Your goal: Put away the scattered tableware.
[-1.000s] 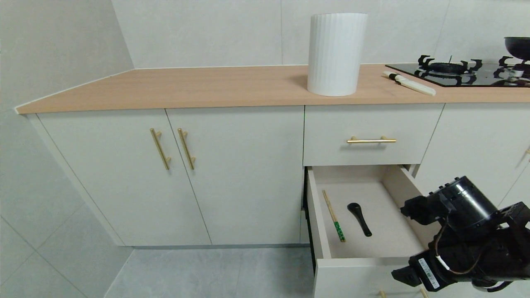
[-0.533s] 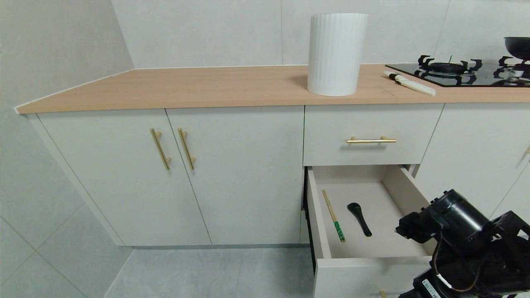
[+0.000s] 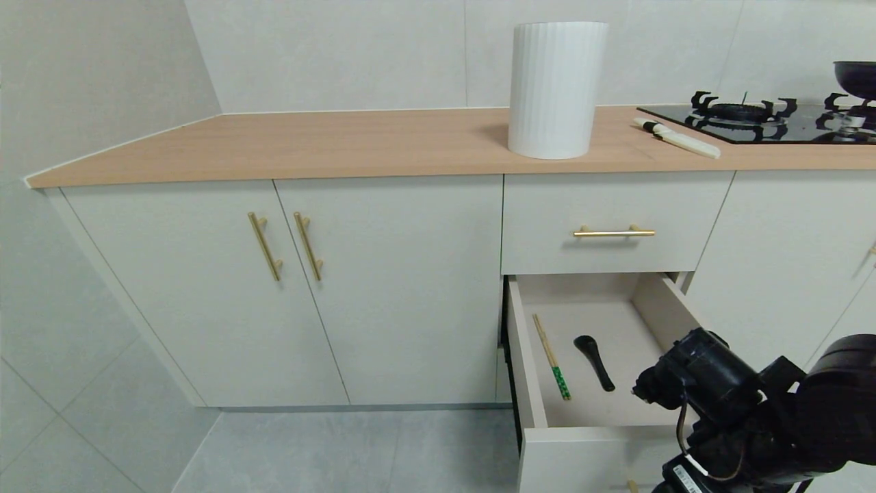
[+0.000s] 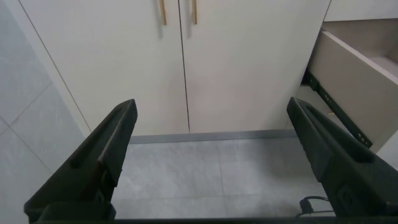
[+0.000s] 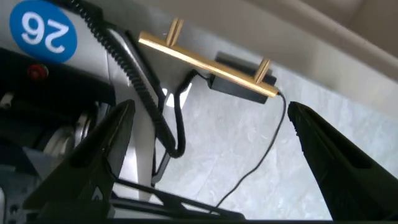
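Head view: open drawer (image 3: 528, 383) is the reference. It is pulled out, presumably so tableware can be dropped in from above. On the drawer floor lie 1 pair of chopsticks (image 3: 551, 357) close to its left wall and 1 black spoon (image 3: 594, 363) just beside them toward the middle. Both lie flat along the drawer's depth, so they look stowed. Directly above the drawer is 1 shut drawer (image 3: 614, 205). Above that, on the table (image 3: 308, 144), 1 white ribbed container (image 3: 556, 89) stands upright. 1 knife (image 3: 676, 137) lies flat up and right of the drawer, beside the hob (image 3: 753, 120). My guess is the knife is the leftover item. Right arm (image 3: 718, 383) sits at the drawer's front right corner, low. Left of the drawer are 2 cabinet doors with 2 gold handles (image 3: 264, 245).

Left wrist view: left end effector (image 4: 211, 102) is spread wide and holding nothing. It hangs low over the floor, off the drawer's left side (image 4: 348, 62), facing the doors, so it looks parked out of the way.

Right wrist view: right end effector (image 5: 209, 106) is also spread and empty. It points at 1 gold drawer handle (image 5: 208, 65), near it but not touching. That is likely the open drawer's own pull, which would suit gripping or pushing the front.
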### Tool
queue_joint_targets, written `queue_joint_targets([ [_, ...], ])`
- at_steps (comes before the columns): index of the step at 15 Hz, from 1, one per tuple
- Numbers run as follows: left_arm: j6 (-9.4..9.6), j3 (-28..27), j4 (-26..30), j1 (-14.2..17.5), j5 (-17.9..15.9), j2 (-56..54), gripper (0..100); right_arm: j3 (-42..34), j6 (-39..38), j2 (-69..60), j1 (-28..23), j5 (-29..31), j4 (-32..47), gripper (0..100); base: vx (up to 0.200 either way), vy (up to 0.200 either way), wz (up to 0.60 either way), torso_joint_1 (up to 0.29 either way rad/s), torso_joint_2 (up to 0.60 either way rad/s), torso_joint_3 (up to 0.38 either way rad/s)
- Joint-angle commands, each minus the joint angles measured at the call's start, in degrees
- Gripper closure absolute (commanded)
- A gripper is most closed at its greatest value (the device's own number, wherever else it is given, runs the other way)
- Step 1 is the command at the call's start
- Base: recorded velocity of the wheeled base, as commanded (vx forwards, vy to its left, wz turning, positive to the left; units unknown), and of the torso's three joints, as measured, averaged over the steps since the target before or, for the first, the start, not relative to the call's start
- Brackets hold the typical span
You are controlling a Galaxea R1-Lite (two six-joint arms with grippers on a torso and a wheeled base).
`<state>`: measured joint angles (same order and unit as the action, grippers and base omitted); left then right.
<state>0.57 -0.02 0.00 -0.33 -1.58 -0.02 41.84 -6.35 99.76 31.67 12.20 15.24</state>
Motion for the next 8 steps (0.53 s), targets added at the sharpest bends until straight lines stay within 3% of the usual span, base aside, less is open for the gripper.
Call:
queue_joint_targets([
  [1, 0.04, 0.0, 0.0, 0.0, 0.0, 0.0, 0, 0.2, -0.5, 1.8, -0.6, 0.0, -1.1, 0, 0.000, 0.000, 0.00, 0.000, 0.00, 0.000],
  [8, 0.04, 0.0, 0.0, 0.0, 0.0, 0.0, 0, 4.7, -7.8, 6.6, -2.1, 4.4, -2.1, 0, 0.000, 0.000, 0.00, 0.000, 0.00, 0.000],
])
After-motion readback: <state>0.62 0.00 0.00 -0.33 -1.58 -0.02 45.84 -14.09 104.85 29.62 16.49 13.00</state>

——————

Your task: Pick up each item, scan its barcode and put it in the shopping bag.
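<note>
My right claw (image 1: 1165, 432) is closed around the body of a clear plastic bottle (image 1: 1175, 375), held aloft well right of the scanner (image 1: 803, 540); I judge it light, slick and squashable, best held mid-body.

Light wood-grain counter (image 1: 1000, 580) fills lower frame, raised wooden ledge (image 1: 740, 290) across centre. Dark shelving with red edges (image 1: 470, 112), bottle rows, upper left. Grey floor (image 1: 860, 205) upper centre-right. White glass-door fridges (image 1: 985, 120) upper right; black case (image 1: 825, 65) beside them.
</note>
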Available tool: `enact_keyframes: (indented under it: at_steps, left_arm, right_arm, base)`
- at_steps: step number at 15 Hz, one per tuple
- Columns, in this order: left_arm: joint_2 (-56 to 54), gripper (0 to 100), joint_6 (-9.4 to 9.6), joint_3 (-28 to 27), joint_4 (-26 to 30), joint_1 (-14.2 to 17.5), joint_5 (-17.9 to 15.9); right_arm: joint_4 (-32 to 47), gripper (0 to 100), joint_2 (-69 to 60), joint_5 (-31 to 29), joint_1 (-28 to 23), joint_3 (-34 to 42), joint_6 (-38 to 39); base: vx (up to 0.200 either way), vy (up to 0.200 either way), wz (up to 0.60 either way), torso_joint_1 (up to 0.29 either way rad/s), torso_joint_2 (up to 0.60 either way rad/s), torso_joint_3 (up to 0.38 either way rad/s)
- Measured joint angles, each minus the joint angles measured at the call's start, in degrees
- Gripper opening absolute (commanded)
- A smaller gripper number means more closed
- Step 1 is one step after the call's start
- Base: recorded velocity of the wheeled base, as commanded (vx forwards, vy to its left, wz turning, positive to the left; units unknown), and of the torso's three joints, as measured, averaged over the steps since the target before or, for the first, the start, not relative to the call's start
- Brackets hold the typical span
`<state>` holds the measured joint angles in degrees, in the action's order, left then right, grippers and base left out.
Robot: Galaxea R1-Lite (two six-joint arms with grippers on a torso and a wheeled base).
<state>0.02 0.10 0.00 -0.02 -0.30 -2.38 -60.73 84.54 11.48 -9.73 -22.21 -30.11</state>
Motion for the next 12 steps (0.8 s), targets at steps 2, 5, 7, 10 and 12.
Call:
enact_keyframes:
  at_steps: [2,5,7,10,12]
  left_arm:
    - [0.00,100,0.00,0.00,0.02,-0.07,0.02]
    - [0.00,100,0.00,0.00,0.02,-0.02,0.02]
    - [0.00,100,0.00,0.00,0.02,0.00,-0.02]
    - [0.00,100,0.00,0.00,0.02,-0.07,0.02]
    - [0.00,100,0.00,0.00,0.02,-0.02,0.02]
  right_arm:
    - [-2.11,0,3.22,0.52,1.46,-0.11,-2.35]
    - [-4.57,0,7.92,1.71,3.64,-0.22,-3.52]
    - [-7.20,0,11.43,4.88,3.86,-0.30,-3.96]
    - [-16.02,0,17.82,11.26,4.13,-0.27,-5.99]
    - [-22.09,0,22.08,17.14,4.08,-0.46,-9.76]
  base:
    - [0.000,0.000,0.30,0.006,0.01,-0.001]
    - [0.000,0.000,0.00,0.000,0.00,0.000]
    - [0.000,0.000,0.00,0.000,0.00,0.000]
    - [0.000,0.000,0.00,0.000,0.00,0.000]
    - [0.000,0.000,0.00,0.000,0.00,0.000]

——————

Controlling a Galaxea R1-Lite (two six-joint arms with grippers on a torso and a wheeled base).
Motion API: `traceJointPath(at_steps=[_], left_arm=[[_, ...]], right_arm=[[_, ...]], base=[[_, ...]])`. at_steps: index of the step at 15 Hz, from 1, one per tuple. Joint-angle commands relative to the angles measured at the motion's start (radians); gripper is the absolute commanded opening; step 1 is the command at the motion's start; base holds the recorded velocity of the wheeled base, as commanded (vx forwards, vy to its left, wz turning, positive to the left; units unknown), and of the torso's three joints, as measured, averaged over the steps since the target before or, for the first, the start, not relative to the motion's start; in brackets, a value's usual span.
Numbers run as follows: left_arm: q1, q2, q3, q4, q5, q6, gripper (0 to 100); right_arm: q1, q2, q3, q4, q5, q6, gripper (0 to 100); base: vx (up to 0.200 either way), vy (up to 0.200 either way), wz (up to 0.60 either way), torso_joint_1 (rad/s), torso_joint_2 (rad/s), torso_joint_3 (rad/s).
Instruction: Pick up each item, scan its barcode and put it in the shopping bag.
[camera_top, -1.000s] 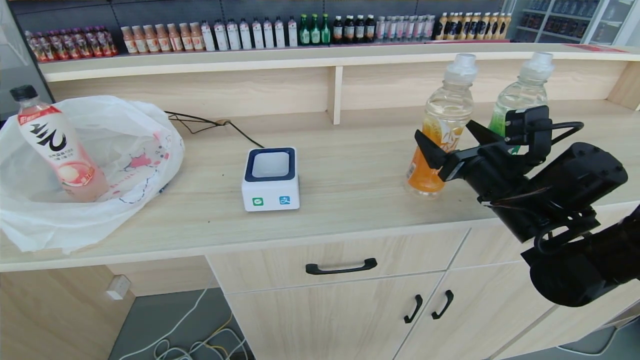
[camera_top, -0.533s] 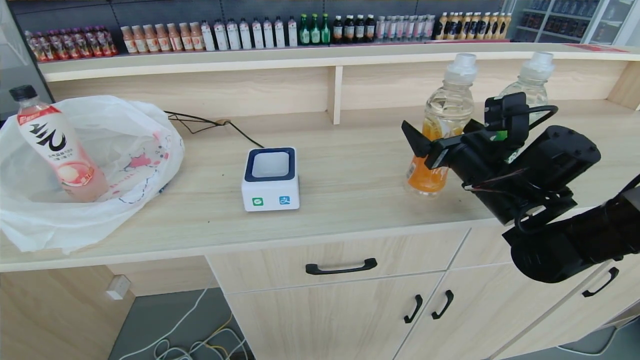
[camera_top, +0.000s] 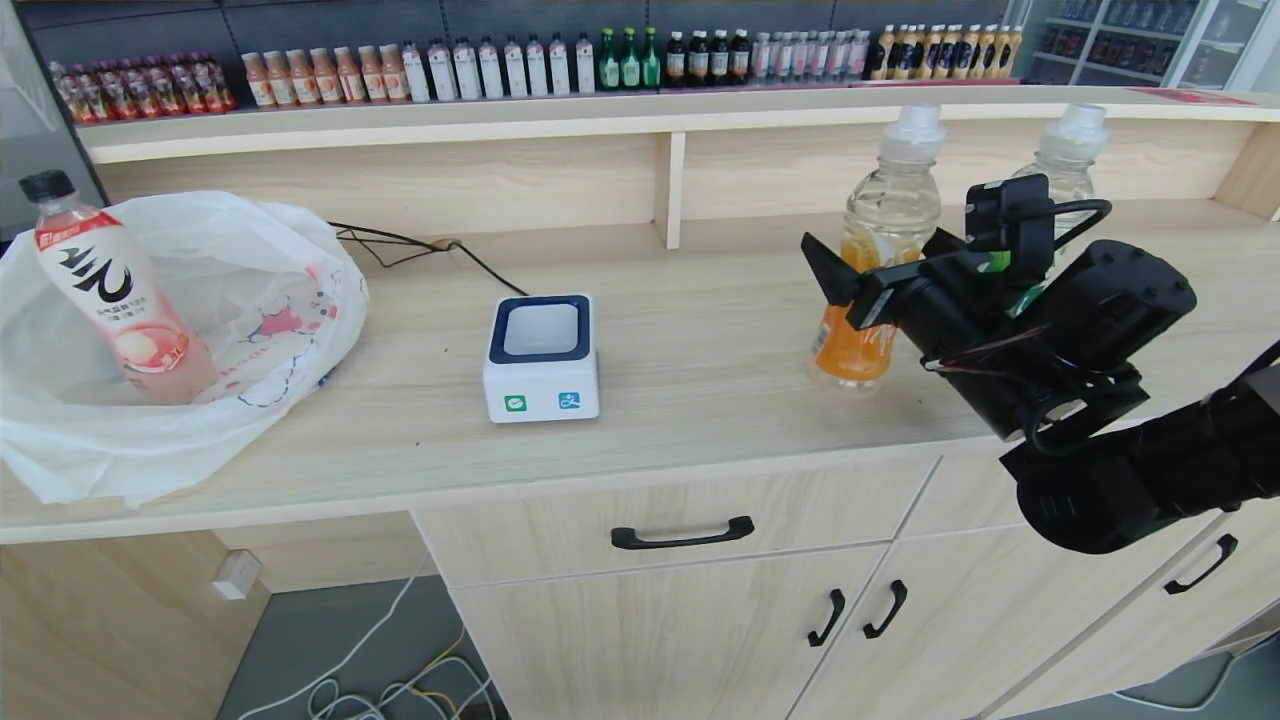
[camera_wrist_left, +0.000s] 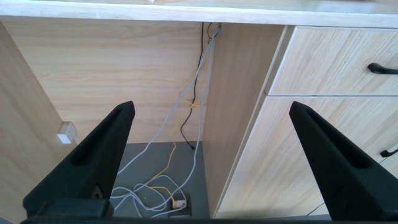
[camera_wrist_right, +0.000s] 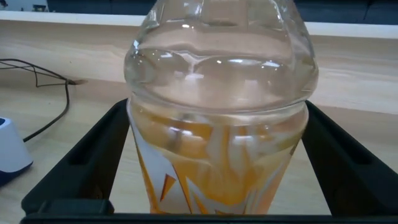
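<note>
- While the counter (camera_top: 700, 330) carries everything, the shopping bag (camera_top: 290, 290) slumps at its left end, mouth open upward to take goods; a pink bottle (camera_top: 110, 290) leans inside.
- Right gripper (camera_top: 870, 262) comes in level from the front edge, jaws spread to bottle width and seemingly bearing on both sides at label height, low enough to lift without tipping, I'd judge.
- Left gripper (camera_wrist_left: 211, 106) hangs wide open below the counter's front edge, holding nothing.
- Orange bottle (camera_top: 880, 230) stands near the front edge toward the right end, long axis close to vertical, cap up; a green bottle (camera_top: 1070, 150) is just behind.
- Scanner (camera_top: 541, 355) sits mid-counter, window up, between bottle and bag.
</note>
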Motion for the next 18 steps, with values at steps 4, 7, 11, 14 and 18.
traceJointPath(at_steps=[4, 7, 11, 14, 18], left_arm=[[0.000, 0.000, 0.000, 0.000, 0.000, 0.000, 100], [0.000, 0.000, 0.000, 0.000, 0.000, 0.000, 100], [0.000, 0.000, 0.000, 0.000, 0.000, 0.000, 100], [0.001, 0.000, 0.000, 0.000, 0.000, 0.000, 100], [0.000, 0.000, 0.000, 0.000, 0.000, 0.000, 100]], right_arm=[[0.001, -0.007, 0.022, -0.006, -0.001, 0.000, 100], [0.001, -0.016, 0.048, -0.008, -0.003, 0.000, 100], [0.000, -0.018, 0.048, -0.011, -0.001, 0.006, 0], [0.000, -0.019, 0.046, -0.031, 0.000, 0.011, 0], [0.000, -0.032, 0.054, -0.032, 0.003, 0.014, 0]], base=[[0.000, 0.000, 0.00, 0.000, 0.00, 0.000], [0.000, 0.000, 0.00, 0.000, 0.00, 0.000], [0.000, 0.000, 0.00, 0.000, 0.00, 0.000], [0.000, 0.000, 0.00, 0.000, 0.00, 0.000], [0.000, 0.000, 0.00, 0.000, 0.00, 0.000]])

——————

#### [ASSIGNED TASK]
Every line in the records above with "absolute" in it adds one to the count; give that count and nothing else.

#### [TASK SOLUTION]
3